The intersection of GO terms from top 10% upstream A-repeat enriched (top-A) genes in the species that are available in the PANTHER GO Enrichment Analysis. The first intersection includes 4 primates: Homo sapiens, Pan troglodytes, Macaca mulatta, and Gorilla gorilla. The next intersections increase the number of species by adding 2 rodents (Mus musculus and Rattus norvegicus), 5 mammals (Felis catus, Canis lupus familiaris, Equus caballus, Bos taurus, and Monodelphis domestica), 1 endotherm (Gallus gallus), and 2 ectotherms (Danio rerio and Xenopus laevis), respectively.
Discussion
The previous work discovered the imbalance between upstream and downstream A-repeats in humans and suggested a length-dependent cis-regulatory function of A-repeats, with Ago proteins as trans-acting factors. 26 Herein, we found that the imbalance pattern is a common characteristic of 20 mammalian genomes (Figure 3A-C). Furthermore, a similar pattern in 13 birds and 20 fish (Figure 3D and G) suggests that the imbalance of upstream and downstream A-repeats originated in some non-mammalian vertebrates. On the other hand, we did not observe such a pattern in 3 reptiles and 4 amphibians (Figure 3E and F). A cluster of CpG islands at TSSs is a hallmark of housekeeping genes in vertebrates.35,36 CpG islands interplay with mononucleotide repeats by disrupting each other. Nevertheless, we found that the enrichment of upstream A-repeats is a novel hallmark of endotherms or warm-blooded animals (mammals and birds) and fish despite the underlying biological functions and mechanisms.

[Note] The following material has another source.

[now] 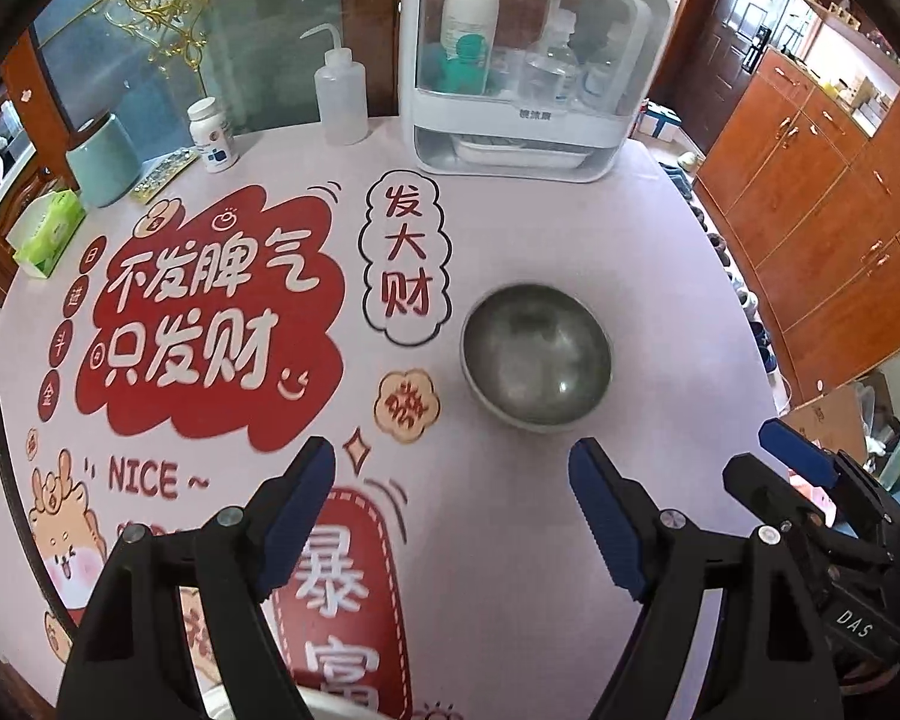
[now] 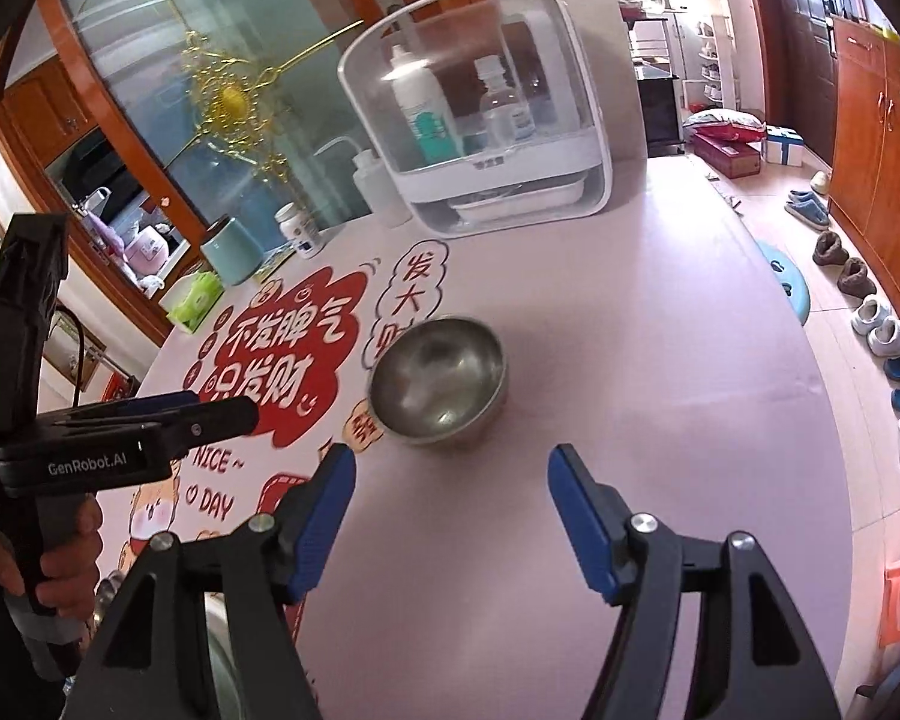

Fish are the first vertebrate that originated during the Cambrian explosion 541 million years ago (mya). The transition from fish to amphibians occurred in the Devonian period (419.2 mya). Next, reptiles emerged in the Carboniferous period (358.9 mya). The evolution of endothermy began ~250 mya from 2 different groups of reptilian ancestors: the sauropsid lineage (birds) and the synapsid lineage (mammals). 38 In general, fish are ectothermic or cold-blooded, but some can produce internal heat during embryo development, 39 and some fast-swimming fish are endothermic. 40 The upstream A-repeats (Figure 3A, D, and G) are concordant with the evolution of endothermy. The pattern slightly differs between mammals and birds, which independently descend from the 2 lineages. The degraded pattern in fish is consistent with the fact that fish are endothermic under some circumstances. Although amphibians and reptiles branched from fish, their pattern of upstream A-repeats is not similar to that of fish. Endothermy necessitates tremendous regulation of housekeeping genes to satisfy the metabolic requirements in various tissues. Our findings suggest that upstream A-repeats are a regulatory element for endothermic housekeeping genes. More precisely, the primary target of upstream A-repeats is not only housekeeping genes, but the housekeeping processes. The metabolism, cellular transportation, and sensory perception (smell and chemical stimulus) seem to be the target of A-repeats, as indicated by significant GO terms (Supplemental Table S2). The olfactory sense is linked to metabolism. For example, the sense of smell affects aging in worms and flies. 41 In addition, mice lacking olfactory sensory neurons are resistant to diet-induced obesity. 42 The secondary targets of A-repeats are chromosome segregation, neuron projection guidance, and axon guidance as indicated by the GO terms that do not overlap with the housekeeping processes. These GO terms can be summarized as the development of nervous system, and significantly enriched with upstream A-repeats only in humans.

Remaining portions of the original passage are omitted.